The LED driver board has be to able to boost the 12V battery to the 18 or 36 volts required, carry the MPU (Gyro+Accelerometer), drive the LED at a constant current and voltage, and carry the microprocessor.
To boost the voltage I used the design of the common XL6009 voltage boosters that are all over Amazon. These use the traditional boost converter layout with a large inductor and a few large capacitors. The XL6009 inherently produces a lot of noise so I tried to physically isolate it from the sensitive digital signals of the MPU.
I used other relatively standard parts that I could easily find reference designs of for the other sections like the MPU6050 or the Seeed Xiao. The LED is driven by a Meanwell LDD-H driver that takes a PWM dimming signal from the microcontroller.
The microcontroller can measure the accelerometer, gyroscope, battery voltage, ambient light through an external photoresistor, a button, and displays status through an integrated RGB led.
Most of the PCB was assembled by JLC PCB. I tried to put all large, easily solderable parts on one side so that I could essentially avoid the problem created by the fact that JLC will not assemble parts on two sides. By doing this I was able to maximize board space.
The LED Driver, XL6009 and the microcontroller board were hand soldered.
I taught myself the circuit design and PCB layout by reading online guides and by looking at refrence designs.
The entire light is designed to be machined out of aluminum. I tried to keep the bolt mounting patterns are similar as possible because of fixturing for machining. Aluminum is a great metal for this because it is light, easy to machine, and is also a good heatsink. By having the entire light made of aluminum, the entire light becomes a heatsink for the LED.
Gaskets were used on the joints.
All parts were machined on a Haas Mini Mill at my school and programmed in Fusion 360.
To start, I machined a fixture plate that was eventually added to. This fixture plate has integrated stops and rests so it can be repeatably located on the machine. The precision in which the plate repeatably relocates defines the precision I can achieve in all parts machined on it. The probing point is the bottom center of the through-hole shown. When I flip the part I created a virtual point with the same coordinates.
I taught myself how to run the CNC mill by a combination of experience on a manual machine and by reading programming tutorials and best practices for machining.
Fixture plate
Large part uses splines and deep grooving to mount.
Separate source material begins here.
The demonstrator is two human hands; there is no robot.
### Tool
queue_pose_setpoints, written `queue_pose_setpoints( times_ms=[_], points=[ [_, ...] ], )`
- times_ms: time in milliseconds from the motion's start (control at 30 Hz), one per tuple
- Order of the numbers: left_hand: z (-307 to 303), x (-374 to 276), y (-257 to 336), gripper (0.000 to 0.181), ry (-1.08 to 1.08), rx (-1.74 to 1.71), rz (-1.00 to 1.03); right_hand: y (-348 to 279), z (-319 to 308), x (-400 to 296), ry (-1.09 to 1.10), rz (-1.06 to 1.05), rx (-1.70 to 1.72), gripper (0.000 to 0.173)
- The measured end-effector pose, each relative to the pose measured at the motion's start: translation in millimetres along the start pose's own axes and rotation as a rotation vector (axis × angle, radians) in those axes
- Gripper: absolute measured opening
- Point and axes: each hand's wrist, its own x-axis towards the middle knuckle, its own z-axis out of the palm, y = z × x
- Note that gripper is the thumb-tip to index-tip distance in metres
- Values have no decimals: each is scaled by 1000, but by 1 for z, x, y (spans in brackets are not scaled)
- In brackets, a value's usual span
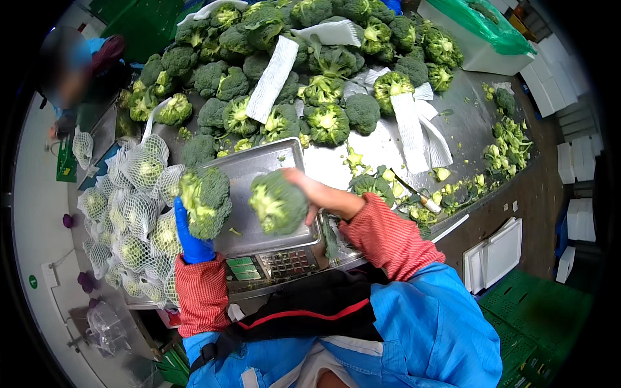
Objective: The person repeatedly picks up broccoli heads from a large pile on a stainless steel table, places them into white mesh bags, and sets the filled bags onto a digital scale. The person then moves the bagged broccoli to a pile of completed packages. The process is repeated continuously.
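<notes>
My left hand [195, 240], in a blue glove, holds a broccoli head [206, 201] with its cut stem turned left, over the left edge of a steel weighing pan [237, 186]. My bare right hand [315, 191] grips another broccoli head [277, 202] above the pan; this one is slightly blurred. The scale's keypad [287, 263] and green display [242, 268] show below the pan. To the left lies a pile of broccoli heads in white foam-net sleeves [138, 208]. A heap of bare broccoli heads [327, 123] lies beyond the pan.
Flattened white net sleeves [272, 80] lie over the heap and on the steel table [465, 126]. A knife [421, 195] rests among stem trimmings [507, 148] at the right. A white box with green plastic lining [490, 53] stands back right. Another person [73, 72] is at the far left.
</notes>
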Motion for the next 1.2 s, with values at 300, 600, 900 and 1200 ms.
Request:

Large part uses the standard 6 bolt mounting
Special clamping for thin part.
Machining lense holder/ heatsink
Machining Rear Shell
Overall, the light did what I wanted it to do. Next time I would improve both the PCB and the mechanical design.
On the board, I did not put any connectors forcing me to solder every connection directly onto the microcontroller. This created clutter inside the electronics tube and made it extremely difficult to pack the electronics inside. Next time I would put a few pin connector onto the back of the board.
I designed the enclosure for the light to rely on extreme tolerances and did not account for how I would actually put it together. The bolts that hold the rear shell onto the front heatsink are recessed two inches deep and have the board in the way. It is not a problem to reach them, but it is hard to hold them in place while soldering the LED or the board. To solve this I would space the rear mounting flanges back by the height of the M3 bolt heat to capture the bolt between the rear shell and the heatsink.